Der Beschuldigte, dessen Namen wir hier außen vor lassen, schickte ein Foto eines offenen Waffenschranks, vollgepackt mit mehreren Sturmgewehren. Eine Machtdemonstration, die gleich von der Polizei ernst genommen wurde. Aufgrund der Gefährdungslage wurde das Einsatzkommando Cobra eingeschaltet – und das ist schon etwas, das einem den Atem rauben kann. Am selben Tag wurde der Mann dann an seiner Wohnadresse vorläufig festgenommen. Während einer Hausdurchsuchung fanden die Einsatzkräfte zwar keine Waffen, aber der Beschuldigte gestand, die bedrohlichen Nachrichten verschickt zu haben. Seltsamerweise behauptete er, das Foto aus dem Internet heruntergeladen zu haben und erklärte, dass er keine eigenen Waffen besitze. Irgendwie sehr verworren, oder?

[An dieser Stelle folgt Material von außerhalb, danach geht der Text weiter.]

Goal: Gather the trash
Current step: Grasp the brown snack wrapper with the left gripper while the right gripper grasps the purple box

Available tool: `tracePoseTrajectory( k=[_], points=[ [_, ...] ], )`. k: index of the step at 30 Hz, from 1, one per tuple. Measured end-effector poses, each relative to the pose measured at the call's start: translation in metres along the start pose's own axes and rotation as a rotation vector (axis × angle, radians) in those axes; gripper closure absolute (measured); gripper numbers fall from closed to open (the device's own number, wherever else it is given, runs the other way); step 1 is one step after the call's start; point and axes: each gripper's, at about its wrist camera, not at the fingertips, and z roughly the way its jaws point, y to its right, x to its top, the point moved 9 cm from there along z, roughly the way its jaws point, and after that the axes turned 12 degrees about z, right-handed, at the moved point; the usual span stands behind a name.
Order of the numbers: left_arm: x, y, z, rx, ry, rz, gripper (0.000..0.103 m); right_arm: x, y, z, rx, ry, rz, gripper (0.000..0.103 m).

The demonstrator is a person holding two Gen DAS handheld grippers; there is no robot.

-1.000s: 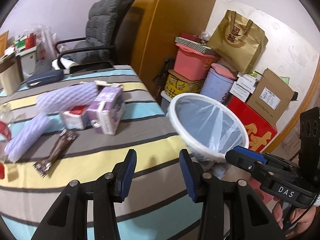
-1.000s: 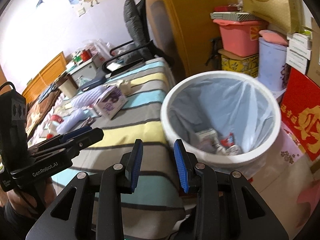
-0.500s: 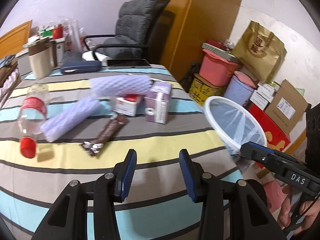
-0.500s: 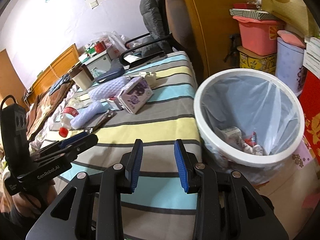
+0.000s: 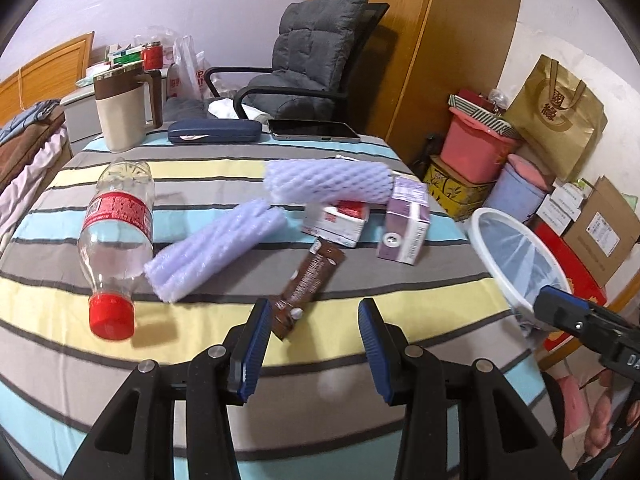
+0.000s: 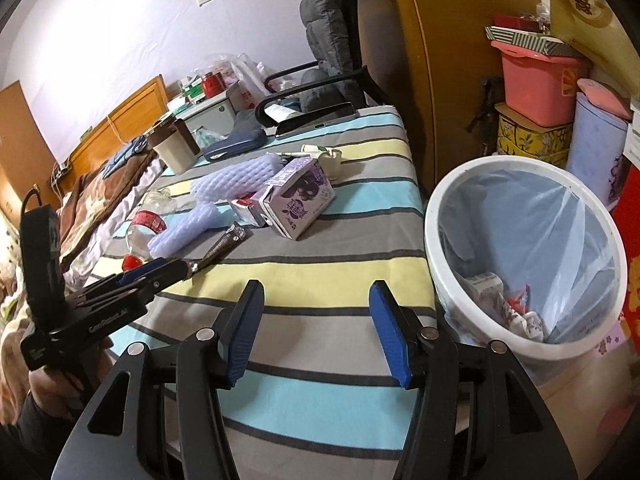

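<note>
On the striped table [image 5: 400, 184], left edge, a clear plastic bottle [image 5: 116, 240] with a red cap lies on its side. Just beside it, toward the centre, lie two lilac foam net sleeves [image 5: 218, 250]; the rear one rests on a red-and-white carton [image 5: 338, 220]. A brown snack wrapper [image 5: 310, 280] lies near the front edge, its near end between the blue pads of the left tongs [image 5: 310, 350], which stand apart, gripping nothing. A purple drink carton [image 5: 406, 224] lies near the right edge. Off that edge stands the lined white waste bin [image 6: 592, 348], holding discarded packaging. The right tongs [image 6: 318, 330] have just been opening; nothing is between their pads.
</note>
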Motion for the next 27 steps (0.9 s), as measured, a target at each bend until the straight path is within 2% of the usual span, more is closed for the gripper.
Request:
tracePoseTrajectory(
  k=[15, 17, 18, 20, 27],
  points=[
    [0.001, -0.008, 0.048, 0.012, -0.102, 0.021, 0.058, 0.009, -0.011, 0.024, -0.004, -0.030, -0.025, 0.046],
    [0.000, -0.007, 0.048, 0.029, -0.108, 0.036, 0.062, 0.011, -0.015, 0.029, -0.003, -0.033, -0.030, 0.046],
    [0.000, -0.007, 0.049, 0.035, -0.110, 0.040, 0.071, 0.012, -0.015, 0.030, -0.002, -0.034, -0.030, 0.046],
    [0.000, -0.007, 0.048, 0.045, -0.112, 0.045, 0.080, 0.014, -0.018, 0.035, 0.000, -0.035, -0.029, 0.046],
    [-0.004, -0.011, 0.042, 0.029, -0.097, 0.006, 0.080, 0.021, -0.028, 0.047, -0.008, -0.027, -0.044, 0.046]
  ],
)
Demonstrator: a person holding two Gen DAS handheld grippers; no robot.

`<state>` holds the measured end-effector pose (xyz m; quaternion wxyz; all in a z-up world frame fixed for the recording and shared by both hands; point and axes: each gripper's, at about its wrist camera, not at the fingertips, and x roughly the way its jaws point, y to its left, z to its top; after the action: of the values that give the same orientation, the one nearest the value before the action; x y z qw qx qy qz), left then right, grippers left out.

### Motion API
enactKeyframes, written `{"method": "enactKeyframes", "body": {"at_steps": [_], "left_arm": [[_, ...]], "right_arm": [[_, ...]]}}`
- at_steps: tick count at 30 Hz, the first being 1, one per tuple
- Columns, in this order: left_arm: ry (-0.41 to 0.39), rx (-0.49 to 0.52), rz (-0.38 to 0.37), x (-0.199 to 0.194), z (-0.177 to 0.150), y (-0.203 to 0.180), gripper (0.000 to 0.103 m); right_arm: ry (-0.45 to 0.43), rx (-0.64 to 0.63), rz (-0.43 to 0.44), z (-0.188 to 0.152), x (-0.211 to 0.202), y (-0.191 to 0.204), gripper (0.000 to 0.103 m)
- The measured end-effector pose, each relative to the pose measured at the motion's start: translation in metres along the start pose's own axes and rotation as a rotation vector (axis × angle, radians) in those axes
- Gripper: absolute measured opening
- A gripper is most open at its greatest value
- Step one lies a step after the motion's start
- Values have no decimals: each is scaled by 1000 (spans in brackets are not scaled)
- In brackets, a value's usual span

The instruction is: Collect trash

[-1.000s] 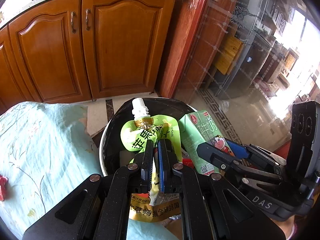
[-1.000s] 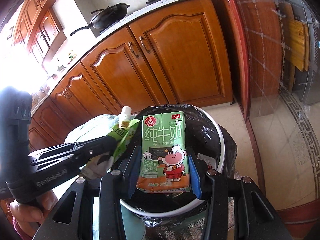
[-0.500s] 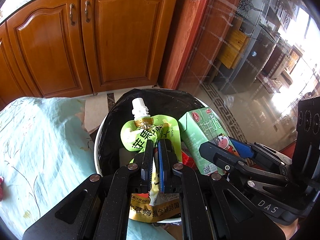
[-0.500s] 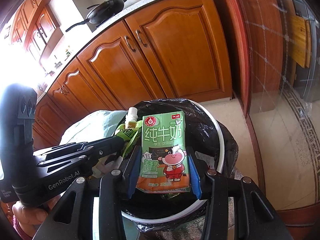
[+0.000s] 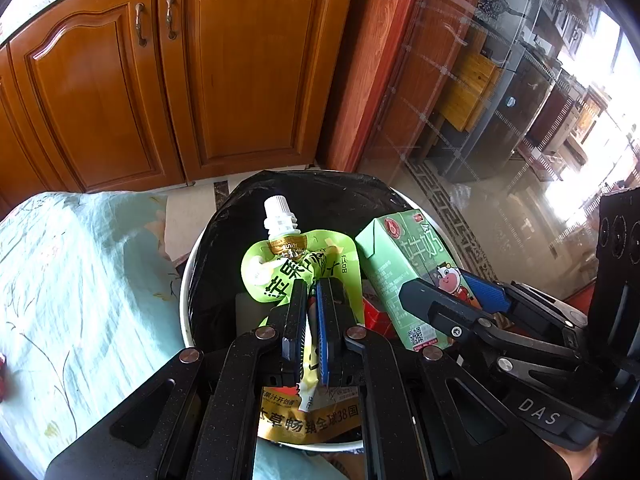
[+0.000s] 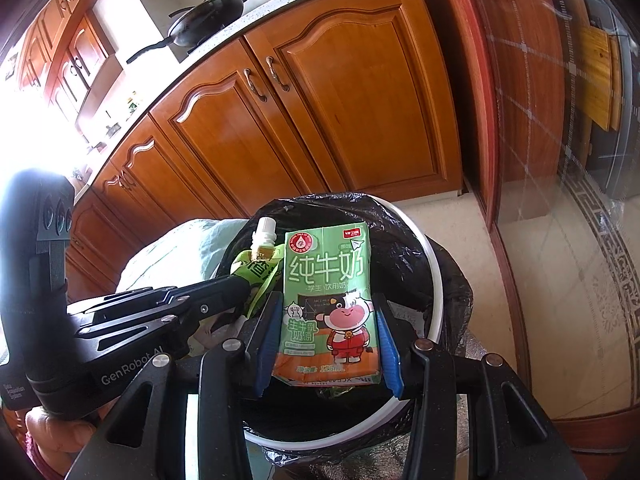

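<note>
Two tongs over bin (image 5: 188, 280) | left tongs (image 5: 311, 292) pinching green pouch (image 5: 288, 268) | right tongs (image 6: 326, 316) pinching milk carton (image 6: 328, 300) | bin: black liner (image 6: 404, 248), red packet (image 5: 374, 312) inside

Left gripper (image 5: 311, 292): jaws drawn nearly together, a thin flat item clamped between the pads; fingers pointed forward and downward.
Right gripper (image 6: 326, 322): jaws set wider, a boxed item pinched at both sides between the blue pads (image 6: 387, 346).
Relative position: both grippers held side by side, close together.
Left hand (image 6: 52, 432): partly seen beneath the handle.
</note>
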<state>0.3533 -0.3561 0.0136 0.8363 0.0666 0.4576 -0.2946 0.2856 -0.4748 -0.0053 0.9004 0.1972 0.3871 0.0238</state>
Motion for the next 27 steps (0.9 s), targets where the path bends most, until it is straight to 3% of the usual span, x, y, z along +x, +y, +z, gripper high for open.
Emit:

Die Folgen für die Betroffenen
Solche Vorfälle sind nicht nur für die direkt Betroffenen belastend. Gewalt am Arbeitsplatz ist ein Thema, das uns alle angeht, egal ob in der Bauwirtschaft oder in anderen Branchen. Die Definition von Gewalt am Arbeitsplatz gemäß dem Übereinkommen Nr. 190 der Internationalen Arbeitsorganisation fasst zusammen, dass Gewalt und Belästigung inakzeptable Verhaltensweisen sind, die physischen oder psychischen Schaden verursachen. Es wird zwischen externer Gewalt, die oft von Kunden oder Besuchern ausgeht, und interner Gewalt, die von Kollegen oder Vorgesetzten kommt, unterschieden. Das ist ein Problem, das wir nicht ignorieren können!
Besonders in Berufen, wo man mit Bargeld arbeitet oder schwierige Personengruppen trifft, ist das Risiko für Gewalt am Arbeitsplatz höher. Oft geschieht Gewalt in verbaler Form – wie im aktuellen Fall – aber auch körperliche Angriffe oder sexualisierte Gewalt sind keine Seltenheit. Die Folgen sind verheerend: körperliche Verletzungen, psychische Belastungen und ein Verlust des Vertrauens in die soziale Umgebung. Und mal ganz ehrlich, wer möchte schon in einem Arbeitsumfeld sein, wo man sich ständig bedroht fühlt?
Prävention ist das A und O
Um solche Vorfälle zu vermeiden, ist Prävention das A und O. Gefährdungsbeurteilungen helfen, potenzielle Risiken zu identifizieren und geeignete Maßnahmen abzuleiten. Das können bauliche Maßnahmen wie Notausgänge oder technische Lösungen wie Zugangskontrollen sein. Auch die richtige Arbeitsorganisation – etwa die Vermeidung von Einzelarbeitsplätzen – trägt dazu bei, die Gefahren zu minimieren. Schulungen und Deeskalationsseminare helfen Mitarbeitern, schwierige Situationen besser zu bewältigen. Denn, wie wir alle wissen, kann es manchmal in der Hitze des Gefechts ganz schnell zu einer Eskalation kommen.
Die Ermittlungen zu diesem speziellen Vorfall in Bruck an der Leitha sind noch im Gange und wir dürfen gespannt sein, was dabei herauskommt. Es bleibt zu hoffen, dass die Betroffenen die Unterstützung bekommen, die sie brauchen, und dass solche Vorfälle nicht zur Normalität werden. Schließlich sollte jeder Arbeitsplatz ein Ort des Respekts und der Sicherheit sein.